Desafios do processo de alfabetização em questão no Brasil
Enviada em 02/01/2021
Alfabetização, popularmente conhecida pela capacidade individual de ler e escrever, embora seu conceito popular esteja quase certo há divergências quanto o seu conceito no meio técnico pois, só é considerado “alfabeto absoluto” aquele que possui a habilidade de codificar o alfabeto acrescida da destreza de letramento e numeramento. Na realidade de cidadãos brasileiros apenas o conceito popular torna-se vigente dificultando o processo de alfabetização no país. E por esta razão faz-se necessário que duas problemáticas sejam analisadas, por qual razão o processo de alfabetizar concretamente os brasileiros é julgado como desafiador? E qual o motivo das crescentes altas de analfabetismo no país?

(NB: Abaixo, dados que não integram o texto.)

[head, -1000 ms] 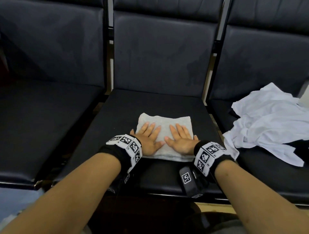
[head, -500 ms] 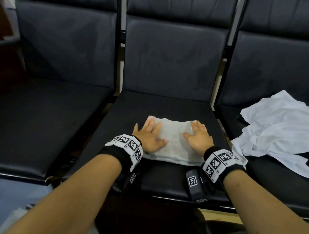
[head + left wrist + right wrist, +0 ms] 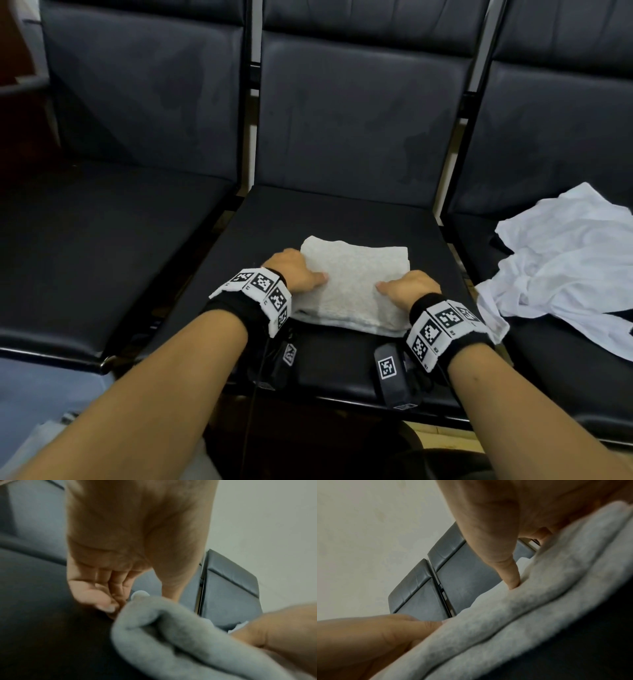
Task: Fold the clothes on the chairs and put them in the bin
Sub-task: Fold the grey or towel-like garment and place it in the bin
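At the far left of the head view stands the left chair [image 3: 113, 246], its black seat bare, with a strip of pale floor below it in the lower left corner. Next comes the left hand [image 3: 297, 274], at the left edge of the folded grey towel [image 3: 356, 284]; its thumb lies on top of the cloth while the fingers curl down at the edge. In the left wrist view the fingers [image 3: 102, 599] bend in beside the rolled fold of the towel [image 3: 171, 635] with the thumb on the cloth, so the hand pinches the towel's left side. The towel sits in the centre of the frame on the front half of the middle chair [image 3: 342, 212], a thick rectangle of several layers. At its right edge is the right hand [image 3: 409, 287], thumb pointing inward on top of the cloth. In the right wrist view the thumb [image 3: 508, 574] presses into the towel [image 3: 505, 622] and the palm sits over its edge; the fingers are hidden there, so how far they close under the cloth cannot be told. Both wrists wear black bands with white coded markers. At the right of the frame a crumpled white garment [image 3: 561, 260] lies on the right chair [image 3: 555, 377], apart from the towel
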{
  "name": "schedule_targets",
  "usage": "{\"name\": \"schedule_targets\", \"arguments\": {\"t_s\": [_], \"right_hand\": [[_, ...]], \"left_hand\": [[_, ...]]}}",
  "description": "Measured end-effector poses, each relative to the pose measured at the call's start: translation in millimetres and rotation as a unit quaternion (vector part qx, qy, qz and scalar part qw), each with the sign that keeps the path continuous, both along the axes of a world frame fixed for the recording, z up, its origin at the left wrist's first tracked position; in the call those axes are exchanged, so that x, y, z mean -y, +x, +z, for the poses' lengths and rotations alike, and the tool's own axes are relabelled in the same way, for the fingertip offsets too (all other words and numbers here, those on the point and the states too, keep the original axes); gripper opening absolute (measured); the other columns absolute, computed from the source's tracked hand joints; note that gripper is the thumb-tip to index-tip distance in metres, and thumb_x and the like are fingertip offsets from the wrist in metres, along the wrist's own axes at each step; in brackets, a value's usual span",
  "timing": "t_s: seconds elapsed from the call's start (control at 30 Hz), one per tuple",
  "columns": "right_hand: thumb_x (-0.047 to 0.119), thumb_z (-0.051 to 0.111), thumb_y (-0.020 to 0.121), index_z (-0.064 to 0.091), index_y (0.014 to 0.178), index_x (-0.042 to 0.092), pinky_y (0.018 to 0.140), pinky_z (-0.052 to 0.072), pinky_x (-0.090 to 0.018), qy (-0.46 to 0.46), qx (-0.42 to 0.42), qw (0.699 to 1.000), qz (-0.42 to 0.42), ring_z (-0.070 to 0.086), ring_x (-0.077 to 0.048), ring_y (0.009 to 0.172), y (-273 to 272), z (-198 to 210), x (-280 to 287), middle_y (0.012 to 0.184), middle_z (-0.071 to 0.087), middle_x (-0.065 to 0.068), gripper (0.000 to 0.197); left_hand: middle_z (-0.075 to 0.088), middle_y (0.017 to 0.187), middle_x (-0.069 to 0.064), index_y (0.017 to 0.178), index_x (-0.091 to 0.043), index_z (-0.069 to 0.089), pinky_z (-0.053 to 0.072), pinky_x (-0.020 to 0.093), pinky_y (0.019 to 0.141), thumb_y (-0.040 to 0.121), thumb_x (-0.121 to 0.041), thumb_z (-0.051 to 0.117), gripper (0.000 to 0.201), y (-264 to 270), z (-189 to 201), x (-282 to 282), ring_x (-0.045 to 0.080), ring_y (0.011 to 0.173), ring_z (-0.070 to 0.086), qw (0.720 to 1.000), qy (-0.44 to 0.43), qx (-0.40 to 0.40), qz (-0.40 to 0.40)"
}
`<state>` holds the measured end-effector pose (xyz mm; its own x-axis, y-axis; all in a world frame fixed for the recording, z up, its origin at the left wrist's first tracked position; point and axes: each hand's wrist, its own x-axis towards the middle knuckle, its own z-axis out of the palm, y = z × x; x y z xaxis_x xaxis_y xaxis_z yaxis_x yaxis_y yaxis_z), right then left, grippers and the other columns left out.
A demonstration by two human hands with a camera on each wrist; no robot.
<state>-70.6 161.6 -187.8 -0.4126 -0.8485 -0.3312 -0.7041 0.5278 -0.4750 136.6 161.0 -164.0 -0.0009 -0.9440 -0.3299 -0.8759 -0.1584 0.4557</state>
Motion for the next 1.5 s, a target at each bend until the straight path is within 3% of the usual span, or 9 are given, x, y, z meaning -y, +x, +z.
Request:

Em primeira análise, vale destacar que aqueles que não se enquadram à todas as capacidade exigidas no conceito técnico de alfabetização são considerados como analfabetos funcionais, pois não possuem todas às capacidades exigidas pelo meio tecno-científico. De acordo com uma pesquisa realizada pelo IBGE, Instituto Brasileiro de Geografia e Estatística, afirma-se que cerca de 11,3 milhões de pessoas são caracterizadas como analfabetas, incluindo os funcionais. Tendo em vista que o processo de alfabetizar cidadãos inicia-se aos seis anos de idade, sendo esse o período onde crianças estão em estado de desenvolvimento das capacidades cognitivas e inserimento social, pode-se concluir que o processo de alfabetização é desafiador graças a pouca idade dos indivíduos e ao processo de desenvolvimento cognitivo.
Ademais, é válido ressaltar que o Brasil é caracterizado negativamente pela desigualdade racial e desigual, sendo esses os fenômenos responsáveis por barrar o desenvolvimento educacional de grande parcela da população. Nesse viés, uma outra pesquisa feita também pelo Instituto Brasileiro de Geografia e Estatística, IBGE, relata que cerca de apenas 3,9% de jovens brancos são analfabetos e entre pessoas negras e pardas esse percentual aumenta para 9,1% além disso, quando essas taxas entram para o grupo de pessoas mais velhas sobressaem-se os idosos de cor que apresentam uma taxa de 27,5% de sua população analfabeta.Sob essa ótica, é possível afirmar que a desigualdade por questões de cor não refletem apenas economicamente no Brasil, mas em questões educacionais também, tornando-se esse o motivo principal pelas crescentes taxas de analfabetos no Brasil.
Verifica-se então a necessidade da resolução dessas problemáticas, faz-se necessário que o Ministério da Educação, orgão responsável por administrar a educação no país, em parceria com a mídia, principal difusor de informações, crie e amplie campanhas socioeducativas de incentivo a alfabetização por meio das redes socias e de canais de televisão, com a finalidade de incentivar a educação e assegurar que é um direito de todos, para assim acabar o analfabetismo e suas variantes.